7.7.17

Liebe am Papierrand

von Yoko Ogawa

Eine junge Frau hat ein rätselhaftes Ohrenleiden. Ihr Mann hat sie verlassen; sie lebt nun allein, ziemlich abgeschottet in einer ein wenig irreal anmutenden Welt. Bei einer Gesprächsrunde begegnet sie einem Mann, der den ungewöhnlichen Beruf des Stenographen ausübt. Sie ist sofort fasziniert von ihm, was vor allem an seinen Händen liegt. Die Beiden begegnen sich wieder. Die junge Frau erzählt dem Mann, den sie kaum kennt, von ihrem Leben und bemerkt dabei, dass es ihr guttut, ihm ihre Geschichte zu erzählen. Er stenografiert das, was sie erzählt, auf ganz besonderen Papierblättern mit, die er eigens für die Erzählungen der jungen Frau, mitbringt. Das Papier scheint kostbar zu sein; der Stapel wird kleiner und kleiner, was die junge Frau mit Sorge erfüllt. Als nur noch wenige Blätter da sind, erfährt sie, dass es kein neues Papier geben wird. Nun erst beginnt sie, sich über den Stenographen zu informieren, sie weiß fast nichts von ihm. Sie sucht den Ort auf, an dem er angeblich arbeitet, und findet ein Haus vor, das gerade leer geräumt wird. Ein Tischler ist damit beschäftigt. Von ihm erfährt die junge Frau eine rätselhafte Geschichte.

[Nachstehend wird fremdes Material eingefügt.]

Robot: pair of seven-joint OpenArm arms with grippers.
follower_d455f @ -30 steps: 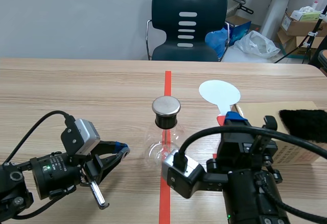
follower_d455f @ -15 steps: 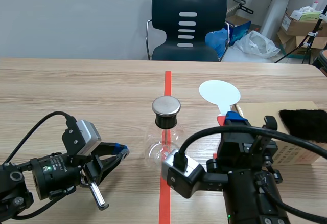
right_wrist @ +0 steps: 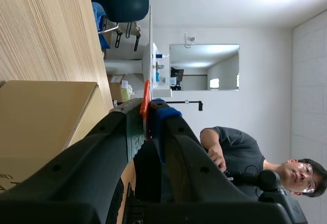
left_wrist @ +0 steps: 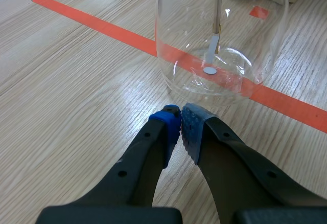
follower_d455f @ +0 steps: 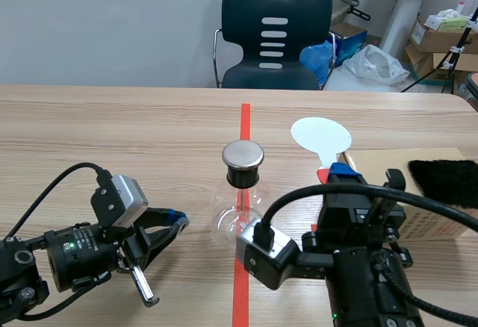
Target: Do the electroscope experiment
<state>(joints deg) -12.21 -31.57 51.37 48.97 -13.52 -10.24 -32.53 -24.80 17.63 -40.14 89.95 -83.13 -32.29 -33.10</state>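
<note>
Table (follower_d455f: 112,133): pale wood grain, with an orange-red tape line (follower_d455f: 245,118) running away from the robot down its middle.

Cardboard box (follower_d455f: 429,222): lies on the table at the right, beside the right arm. It looks stiff and light, and the task likely does not need it handled.

Electroscope (follower_d455f: 240,200): a clear round flask standing upright on the tape line at the table's centre, between the two arms. The thin, smooth glass is probably fragile and slippery, so I would not squeeze the bulb. It is best left standing, or steadied low at the base.

Paddle (follower_d455f: 321,136): a flat white disc on a short red handle, raised just right of the flask and apart from it. It seems light and rigid, and the handle is the sensible place to hold it.

Fur cloth (follower_d455f: 444,181): a dark, shaggy patch on top of the box, likely soft and limp. A pinch from above should lift it.

Right tool (follower_d455f: 336,172): clenched on the paddle's red handle, which is pressed between the pads in the right wrist view.

Left tool (left_wrist: 180,124): pads pressed together on nothing, low over the table just in front of the flask's base without touching it.

Cap (follower_d455f: 243,155): a round metal disc on the flask's dark neck. This is the spot to touch or approach.

Foil leaf (left_wrist: 213,45): hangs from a thin rod inside the glass. It looks very delicate.
</note>
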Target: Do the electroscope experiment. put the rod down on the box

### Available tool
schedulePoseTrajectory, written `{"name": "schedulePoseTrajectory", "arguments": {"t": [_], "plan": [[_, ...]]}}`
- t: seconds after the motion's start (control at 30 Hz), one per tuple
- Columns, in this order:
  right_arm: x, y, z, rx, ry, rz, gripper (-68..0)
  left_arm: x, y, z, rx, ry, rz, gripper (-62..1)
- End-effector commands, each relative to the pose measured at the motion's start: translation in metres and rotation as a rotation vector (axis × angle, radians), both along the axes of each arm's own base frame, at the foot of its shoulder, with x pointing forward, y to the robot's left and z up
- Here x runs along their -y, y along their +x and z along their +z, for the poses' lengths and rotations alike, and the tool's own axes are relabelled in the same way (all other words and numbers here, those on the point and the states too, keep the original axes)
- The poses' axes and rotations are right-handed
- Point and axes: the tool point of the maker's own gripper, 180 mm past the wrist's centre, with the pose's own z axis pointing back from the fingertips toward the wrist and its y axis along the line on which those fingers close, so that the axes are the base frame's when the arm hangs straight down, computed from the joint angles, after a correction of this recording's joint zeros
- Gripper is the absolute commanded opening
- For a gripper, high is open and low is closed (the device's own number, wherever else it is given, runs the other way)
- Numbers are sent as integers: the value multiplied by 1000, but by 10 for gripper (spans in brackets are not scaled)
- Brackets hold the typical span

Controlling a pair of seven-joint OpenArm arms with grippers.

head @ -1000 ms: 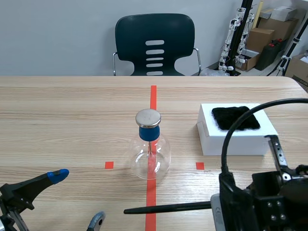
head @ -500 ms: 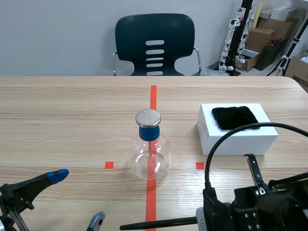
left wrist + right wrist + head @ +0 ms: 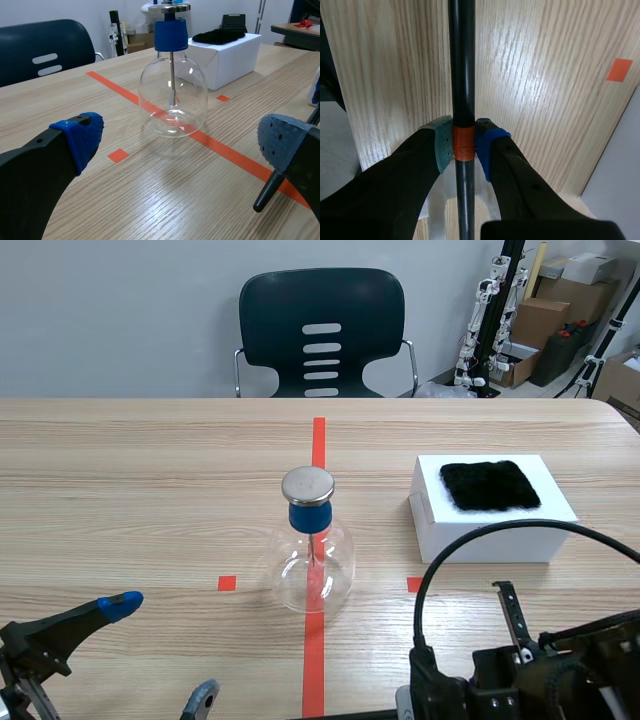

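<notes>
The black rod with an orange band is pinched between the pads of my right gripper, which is shut on it just above the wooden table. In the scene view my right arm sits low at the near right edge, its fingers hidden. The rod's tip shows beside my left gripper's finger. The white box, topped by a black fur cloth, stands at the right. My left gripper is open at the near left, with nothing in it.
The glass electroscope flask with a blue stopper and metal cap stands on the centre tape line, left of the box. A dark chair is behind the table's far edge. Cardboard boxes and stands fill the back right corner.
My right arm has drawn back toward the near edge with the rod, which has slid almost out of the scene view's bottom. The left arm, flask and box have not moved.
</notes>
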Motion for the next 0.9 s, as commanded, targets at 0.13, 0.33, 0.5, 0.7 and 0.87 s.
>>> {"name": "schedulePoseTrajectory", "arguments": {"t": [0.13, 0.33, 0.5, 0.7, 0.87], "plan": [[1, 10, -1, 9, 4, 2, -664, 0, 2, 5, 17, -17, 3, 14], [3, 9, -9, -12, -2, -15, -664, 0, 2, 5, 17, -17, 3, 14], [1, 9, -10, -13, 9, -18, -664, 0, 2, 5, 17, -17, 3, 14], [1, 9, -10, -13, 8, -18, -664, 0, 2, 5, 17, -17, 3, 14], [3, 10, -10, -11, -4, -21, -664, 0, 2, 5, 17, -17, 3, 14]]}}
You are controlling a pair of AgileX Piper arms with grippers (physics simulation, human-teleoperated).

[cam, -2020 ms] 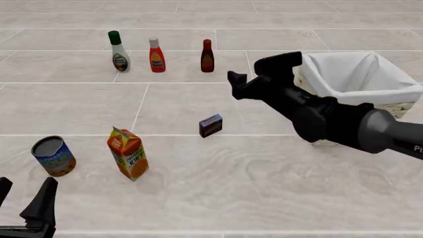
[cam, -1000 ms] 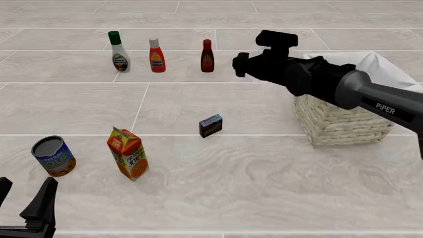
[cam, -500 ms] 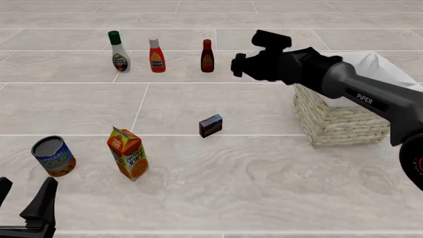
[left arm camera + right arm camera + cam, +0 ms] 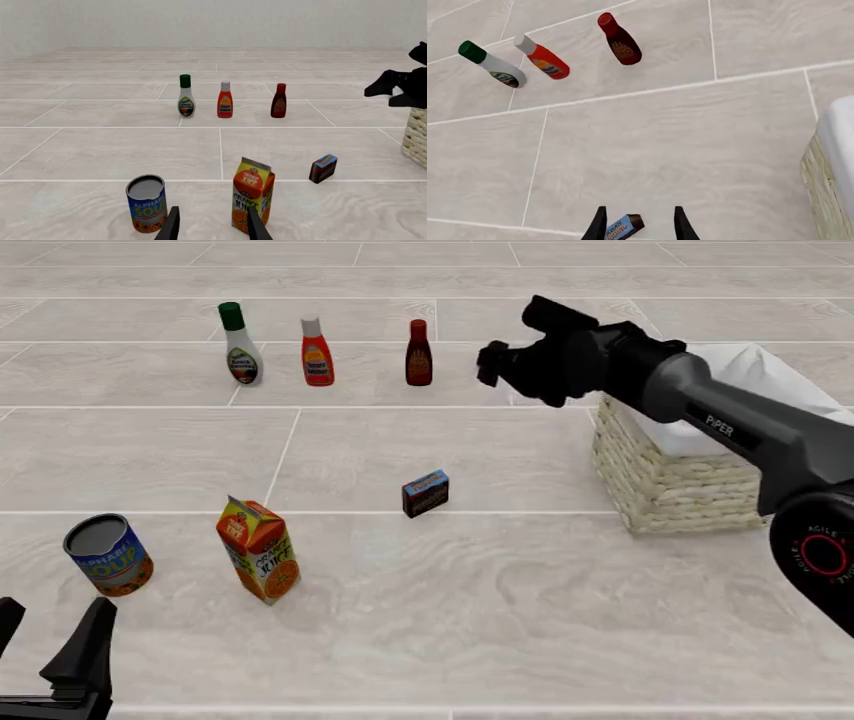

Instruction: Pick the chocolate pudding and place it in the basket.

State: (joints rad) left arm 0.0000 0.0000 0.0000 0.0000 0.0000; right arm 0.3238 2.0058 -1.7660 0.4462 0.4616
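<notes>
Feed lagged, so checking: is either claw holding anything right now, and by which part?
Nothing is held. The right claw hangs open above the small dark brown pudding box; the left claw is open and empty.

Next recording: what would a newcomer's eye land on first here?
Probably the black right arm reaching in from the right, its tool held open in the air above the floor beside the wicker basket. Then the small chocolate pudding standing alone mid-floor, framed between the right tool's fingers in the right wrist view. Three bottles line the far side, while an orange juice carton and a soup can stand near the idle left tool.
</notes>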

Überhaupt ist alles an dem Buch ein wenig rätselhaft: die Krankheit der jungen Frau, das, was sie - scheinbar emotionslos - einem Fremden, gänzlich Unbeteiligtem, erzählt; der Mann selbst, der sich damit begnügt, alles, was erzählt wird, stenographisch festzuhalten, gewissermaßen nur über seine stenographierenden Hände in Erscheinung tritt, sonst aber schweigt. Doch gerade diese zarte Stimmung des Rätselhaften, in der jedes beschriebene Detail der Erzählung an Bedeutungsschwere gewinnt, macht den Reiz dieser mit Sorgsamkeit und Bedacht erzählten Geschichte Yoko Ogawas, einer äußerst erfolgreichen japanischen Schriftstellerin, aus.